(Records from a data collection)

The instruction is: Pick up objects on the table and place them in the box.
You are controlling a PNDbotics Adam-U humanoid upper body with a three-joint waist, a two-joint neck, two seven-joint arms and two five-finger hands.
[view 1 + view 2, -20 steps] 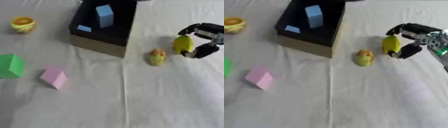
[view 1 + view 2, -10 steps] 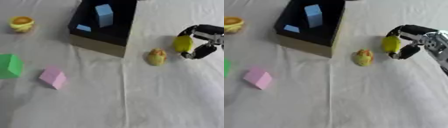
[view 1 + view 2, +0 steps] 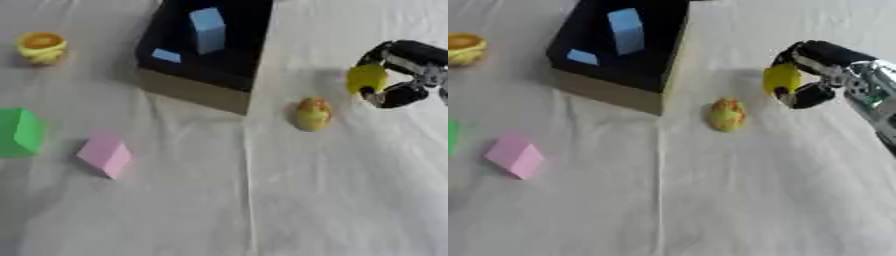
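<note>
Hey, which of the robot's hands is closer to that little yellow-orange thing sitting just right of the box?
Right. The right hand, curled round a yellow object, is up and to the right of the small yellow-orange thing, not touching it. The left hand shows in neither view.

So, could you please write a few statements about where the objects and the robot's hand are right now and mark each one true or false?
1. The right hand has its fingers curled round a yellow object. True.
2. The box is empty. False: two light blue blocks are inside it.
3. The pink block lies on the white cloth, outside the box. True.
4. The green block is stacked on the pink block. False: they lie apart on the cloth.
5. A yellow-orange fruit-like object sits between the box and the right hand. True.
</note>
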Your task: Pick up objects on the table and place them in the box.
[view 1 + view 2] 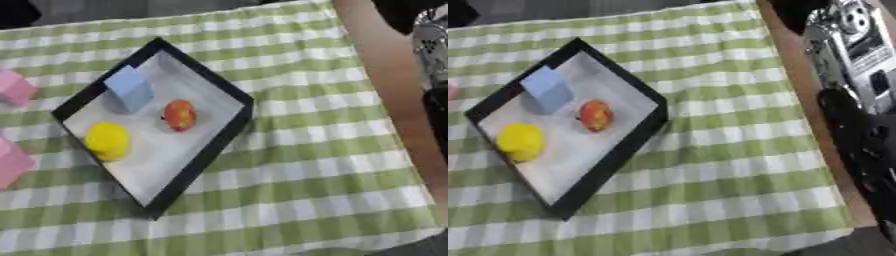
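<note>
Cloth (306, 165) in green and white checks covers the table, lying flat with a soft woven look. On it sits a shallow box (223, 87) with a black rim and a smooth pale grey floor, turned so it reads as a diamond. Three things rest inside, apart from one another: a light blue block (129, 89) with square faces near the far corner, a rounded red and orange fruit (179, 114) near the middle, and a yellow rounded piece (108, 140) toward the left side. Two pink blocks lie on the cloth left of the box, one (13, 87) farther off and one (12, 162) nearer. The right arm (859, 125), black with silver joints, runs down the right edge beyond the table; whether its hand is spread or curled cannot be told.
</note>
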You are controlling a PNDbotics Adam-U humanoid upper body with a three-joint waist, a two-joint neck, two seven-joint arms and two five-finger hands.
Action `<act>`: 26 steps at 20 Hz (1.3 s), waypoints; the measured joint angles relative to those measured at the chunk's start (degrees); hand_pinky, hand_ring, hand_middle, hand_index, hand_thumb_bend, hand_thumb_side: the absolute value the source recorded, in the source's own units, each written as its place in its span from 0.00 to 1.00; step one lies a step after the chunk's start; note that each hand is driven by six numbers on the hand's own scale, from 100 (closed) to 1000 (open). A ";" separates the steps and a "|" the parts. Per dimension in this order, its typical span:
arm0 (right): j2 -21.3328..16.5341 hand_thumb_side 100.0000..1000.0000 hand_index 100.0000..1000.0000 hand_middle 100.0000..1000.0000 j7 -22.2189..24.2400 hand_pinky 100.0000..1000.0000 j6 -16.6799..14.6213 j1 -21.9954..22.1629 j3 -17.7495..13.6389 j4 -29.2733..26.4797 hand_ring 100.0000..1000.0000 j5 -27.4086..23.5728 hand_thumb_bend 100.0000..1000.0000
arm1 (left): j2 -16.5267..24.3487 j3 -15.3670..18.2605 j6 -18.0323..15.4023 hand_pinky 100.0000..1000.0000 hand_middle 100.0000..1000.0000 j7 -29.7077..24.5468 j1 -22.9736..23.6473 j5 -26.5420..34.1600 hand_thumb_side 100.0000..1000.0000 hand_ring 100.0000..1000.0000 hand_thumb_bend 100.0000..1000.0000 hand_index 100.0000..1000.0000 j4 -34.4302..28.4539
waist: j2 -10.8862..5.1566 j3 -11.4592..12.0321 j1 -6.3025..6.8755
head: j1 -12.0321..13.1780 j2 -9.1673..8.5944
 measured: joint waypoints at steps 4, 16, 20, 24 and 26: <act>-0.02 0.33 0.73 0.63 0.30 0.93 0.21 0.15 0.17 -0.31 0.73 0.00 0.00 | 1.48 -2.26 -9.30 0.88 0.82 -8.87 -3.19 -4.43 0.07 0.86 0.70 0.83 0.06 | -0.09 -0.06 0.01 | 0.04 0.00; -0.08 0.34 0.73 0.62 1.02 0.93 0.77 0.31 0.67 -0.63 0.72 0.00 0.00 | 2.15 -5.13 -22.60 0.85 0.77 -11.74 -4.19 -21.87 0.00 0.82 0.75 0.81 -0.21 | -0.09 -0.16 0.28 | 0.45 0.00; -0.08 0.34 0.73 0.62 1.26 0.93 0.67 0.34 0.71 -0.96 0.72 0.00 0.00 | 2.14 -6.90 -23.72 0.85 0.77 -11.02 -3.78 -21.06 0.00 0.81 0.69 0.81 1.30 | -0.09 -0.24 0.26 | 0.56 0.00; -0.08 0.35 0.73 0.62 1.26 0.93 0.56 0.93 0.68 -1.17 0.72 0.01 0.00 | 2.10 -7.67 -23.92 0.85 0.77 -12.01 -3.96 -19.71 0.00 0.81 0.69 0.81 2.05 | -0.09 0.39 -0.01 | 0.35 0.00; -0.08 0.35 0.73 0.62 1.16 0.93 0.45 1.56 0.56 -1.20 0.72 0.07 0.00 | 2.05 -7.69 -23.56 0.85 0.77 -12.65 -4.32 -19.11 0.00 0.81 0.68 0.82 2.21 | -0.09 0.95 -0.78 | 0.03 0.00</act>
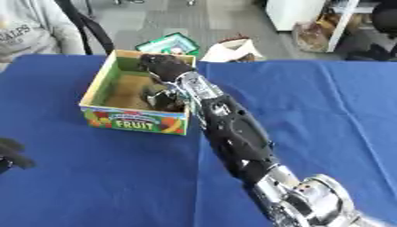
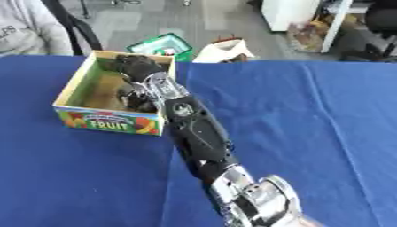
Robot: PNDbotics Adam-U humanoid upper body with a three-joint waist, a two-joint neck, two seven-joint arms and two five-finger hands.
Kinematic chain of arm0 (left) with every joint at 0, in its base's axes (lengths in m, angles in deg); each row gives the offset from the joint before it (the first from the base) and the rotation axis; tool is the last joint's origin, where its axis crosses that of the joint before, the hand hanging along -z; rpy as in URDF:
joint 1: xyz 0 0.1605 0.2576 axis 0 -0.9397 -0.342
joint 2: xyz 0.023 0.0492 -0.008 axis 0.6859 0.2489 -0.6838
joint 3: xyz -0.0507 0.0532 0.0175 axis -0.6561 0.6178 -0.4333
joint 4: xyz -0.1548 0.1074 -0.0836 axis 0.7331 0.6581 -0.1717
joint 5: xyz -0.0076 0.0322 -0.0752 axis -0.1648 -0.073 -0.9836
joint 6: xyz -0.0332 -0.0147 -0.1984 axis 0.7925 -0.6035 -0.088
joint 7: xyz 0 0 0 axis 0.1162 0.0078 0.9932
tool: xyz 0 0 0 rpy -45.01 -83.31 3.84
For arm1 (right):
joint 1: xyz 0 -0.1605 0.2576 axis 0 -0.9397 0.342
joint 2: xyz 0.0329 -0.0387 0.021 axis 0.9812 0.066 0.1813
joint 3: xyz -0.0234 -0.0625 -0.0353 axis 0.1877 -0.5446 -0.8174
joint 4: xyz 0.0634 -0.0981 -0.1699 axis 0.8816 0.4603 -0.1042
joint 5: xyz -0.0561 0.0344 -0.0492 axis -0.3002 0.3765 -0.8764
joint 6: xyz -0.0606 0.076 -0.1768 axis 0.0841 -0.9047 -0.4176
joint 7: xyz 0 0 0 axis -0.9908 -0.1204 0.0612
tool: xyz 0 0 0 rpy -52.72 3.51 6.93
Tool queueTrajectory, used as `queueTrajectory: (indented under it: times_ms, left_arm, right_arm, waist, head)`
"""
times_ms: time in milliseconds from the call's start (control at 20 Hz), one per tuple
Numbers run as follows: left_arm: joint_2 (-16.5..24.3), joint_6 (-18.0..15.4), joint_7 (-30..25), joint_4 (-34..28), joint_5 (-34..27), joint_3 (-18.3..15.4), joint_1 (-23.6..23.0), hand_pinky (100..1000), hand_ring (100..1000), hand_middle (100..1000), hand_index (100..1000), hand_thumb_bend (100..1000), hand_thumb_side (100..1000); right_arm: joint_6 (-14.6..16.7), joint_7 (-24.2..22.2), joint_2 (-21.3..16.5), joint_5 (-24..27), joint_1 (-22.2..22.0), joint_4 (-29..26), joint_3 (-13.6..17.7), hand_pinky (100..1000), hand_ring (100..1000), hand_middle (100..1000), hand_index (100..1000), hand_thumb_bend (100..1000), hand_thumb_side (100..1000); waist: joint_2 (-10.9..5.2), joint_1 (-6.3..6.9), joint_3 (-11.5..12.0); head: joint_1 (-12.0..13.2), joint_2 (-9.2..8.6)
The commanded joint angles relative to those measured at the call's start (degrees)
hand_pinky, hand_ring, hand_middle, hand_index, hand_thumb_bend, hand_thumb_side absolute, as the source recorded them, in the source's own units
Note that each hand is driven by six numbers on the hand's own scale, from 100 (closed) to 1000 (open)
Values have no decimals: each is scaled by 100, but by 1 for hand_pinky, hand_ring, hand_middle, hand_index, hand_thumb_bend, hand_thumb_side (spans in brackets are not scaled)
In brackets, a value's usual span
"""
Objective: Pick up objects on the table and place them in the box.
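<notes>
The right arm (image 1: 232, 133) runs up from the lower right corner across the blue table (image 1: 325, 115) and ends inside the box (image 1: 138, 119), an open cardboard carton with green inner walls and the word FRUIT on its front panel; the right hand (image 1: 164, 65) sits over the box's far right part, wrist bent, fingers pointing down into it; whether they are curled or straight cannot be told, since the hand shows only as a dark mass; below it, on the box floor against the right wall, lies a dark object (image 1: 161, 101), its shape not readable, and whether the hand touches it cannot be told; the left hand (image 1: 14, 153) shows only as dark fingers at the left edge of the left eye view, low over the table, well apart from the box, their state unclear; the box stands near the table's far left corner.
</notes>
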Motion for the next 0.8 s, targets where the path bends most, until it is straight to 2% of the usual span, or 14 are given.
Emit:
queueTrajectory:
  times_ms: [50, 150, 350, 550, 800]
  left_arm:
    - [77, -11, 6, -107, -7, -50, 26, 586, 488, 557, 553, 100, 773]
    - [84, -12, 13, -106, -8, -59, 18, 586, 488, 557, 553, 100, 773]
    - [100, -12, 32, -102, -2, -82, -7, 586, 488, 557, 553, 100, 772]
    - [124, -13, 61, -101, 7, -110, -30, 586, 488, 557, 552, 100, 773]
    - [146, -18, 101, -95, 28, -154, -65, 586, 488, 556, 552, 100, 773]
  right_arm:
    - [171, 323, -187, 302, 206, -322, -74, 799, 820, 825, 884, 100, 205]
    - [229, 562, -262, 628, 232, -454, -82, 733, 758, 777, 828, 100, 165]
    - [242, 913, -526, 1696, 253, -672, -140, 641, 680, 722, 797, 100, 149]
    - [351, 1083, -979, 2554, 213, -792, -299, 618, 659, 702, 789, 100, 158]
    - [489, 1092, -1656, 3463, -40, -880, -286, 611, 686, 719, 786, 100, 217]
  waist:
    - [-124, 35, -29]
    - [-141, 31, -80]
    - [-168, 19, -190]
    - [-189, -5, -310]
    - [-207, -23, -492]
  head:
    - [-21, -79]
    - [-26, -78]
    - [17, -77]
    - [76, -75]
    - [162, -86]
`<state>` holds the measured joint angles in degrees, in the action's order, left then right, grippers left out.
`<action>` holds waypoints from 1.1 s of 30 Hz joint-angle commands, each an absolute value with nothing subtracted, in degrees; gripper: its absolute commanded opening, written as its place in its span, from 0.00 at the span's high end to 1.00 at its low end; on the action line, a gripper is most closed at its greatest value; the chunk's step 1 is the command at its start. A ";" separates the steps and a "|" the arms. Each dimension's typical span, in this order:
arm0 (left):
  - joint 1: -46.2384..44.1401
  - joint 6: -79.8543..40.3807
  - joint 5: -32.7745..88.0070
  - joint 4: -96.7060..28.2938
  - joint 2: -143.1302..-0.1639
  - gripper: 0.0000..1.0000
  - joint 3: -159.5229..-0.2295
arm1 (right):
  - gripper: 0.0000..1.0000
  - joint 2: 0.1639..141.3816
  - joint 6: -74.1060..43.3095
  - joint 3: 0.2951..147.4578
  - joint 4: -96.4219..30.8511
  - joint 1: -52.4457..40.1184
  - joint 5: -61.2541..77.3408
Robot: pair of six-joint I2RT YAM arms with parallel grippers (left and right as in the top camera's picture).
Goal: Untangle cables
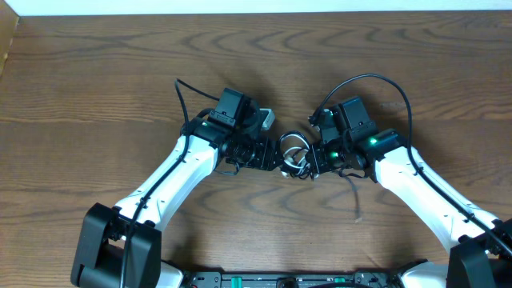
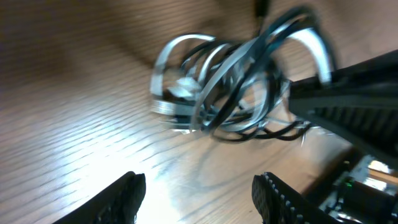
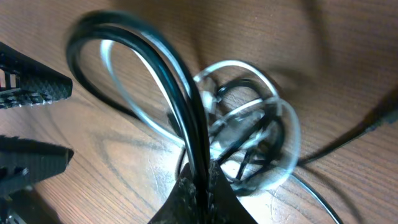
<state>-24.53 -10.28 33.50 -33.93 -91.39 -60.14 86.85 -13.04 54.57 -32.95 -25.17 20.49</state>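
Right gripper (image 3: 199, 188) pinches 1 black loop of the cables (image 1: 294, 154). The tangle lies between both arms, straight ahead of the left gripper (image 2: 200, 186), whose jaws stand apart.

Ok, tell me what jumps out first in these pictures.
The knot of black and white cables sits at the centre of the table, where the two arms meet. The right gripper is pinched on a black loop of it. The left gripper stands open just short of the tangle.
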 commanded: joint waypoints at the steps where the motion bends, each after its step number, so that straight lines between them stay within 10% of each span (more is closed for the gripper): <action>1: -24.40 -10.20 29.08 -34.48 -90.54 0.39 -61.63 | 0.99 87.24 -14.63 54.57 -32.69 -25.19 20.08; 33: -24.43 -9.69 24.36 -22.92 -90.59 0.33 -60.05 | 0.99 87.24 -9.15 54.57 -29.52 -25.17 47.33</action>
<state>-24.53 -10.46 25.10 -22.92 -91.39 -60.25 86.87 -10.44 54.57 -29.76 -25.17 43.99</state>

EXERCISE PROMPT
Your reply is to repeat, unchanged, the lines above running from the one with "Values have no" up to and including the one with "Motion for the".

ANSWER TO THE PROBLEM
Values have no decimals: each is scaled by 100, but by 1 for hand_pinky, hand_ring, hand_middle, hand_index, hand_thumb_bend, hand_thumb_side (spans in brackets are not scaled)
In brackets, a value's usual span
"""
Objective: Pick up objects on the table and place them in the box.
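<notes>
The right arm (image 1: 232, 133) runs up from the lower right corner across the blue table (image 1: 325, 115) and ends inside the box (image 1: 138, 119), an open cardboard carton with green inner walls and the word FRUIT on its front panel; the right hand (image 1: 164, 65) sits over the box's far right part, wrist bent, fingers pointing down into it; whether they are curled or straight cannot be told, since the hand shows only as a dark mass; below it, on the box floor against the right wall, lies a dark object (image 1: 161, 101), its shape not readable, and whether the hand touches it cannot be told; the left hand (image 1: 14, 153) shows only as dark fingers at the left edge of the left eye view, low over the table, well apart from the box, their state unclear; the box stands near the table's far left corner.
</notes>
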Motion for the next 0.8 s, targets where the path bends most, until it is straight to 2% of the usual span, or 14 are given.

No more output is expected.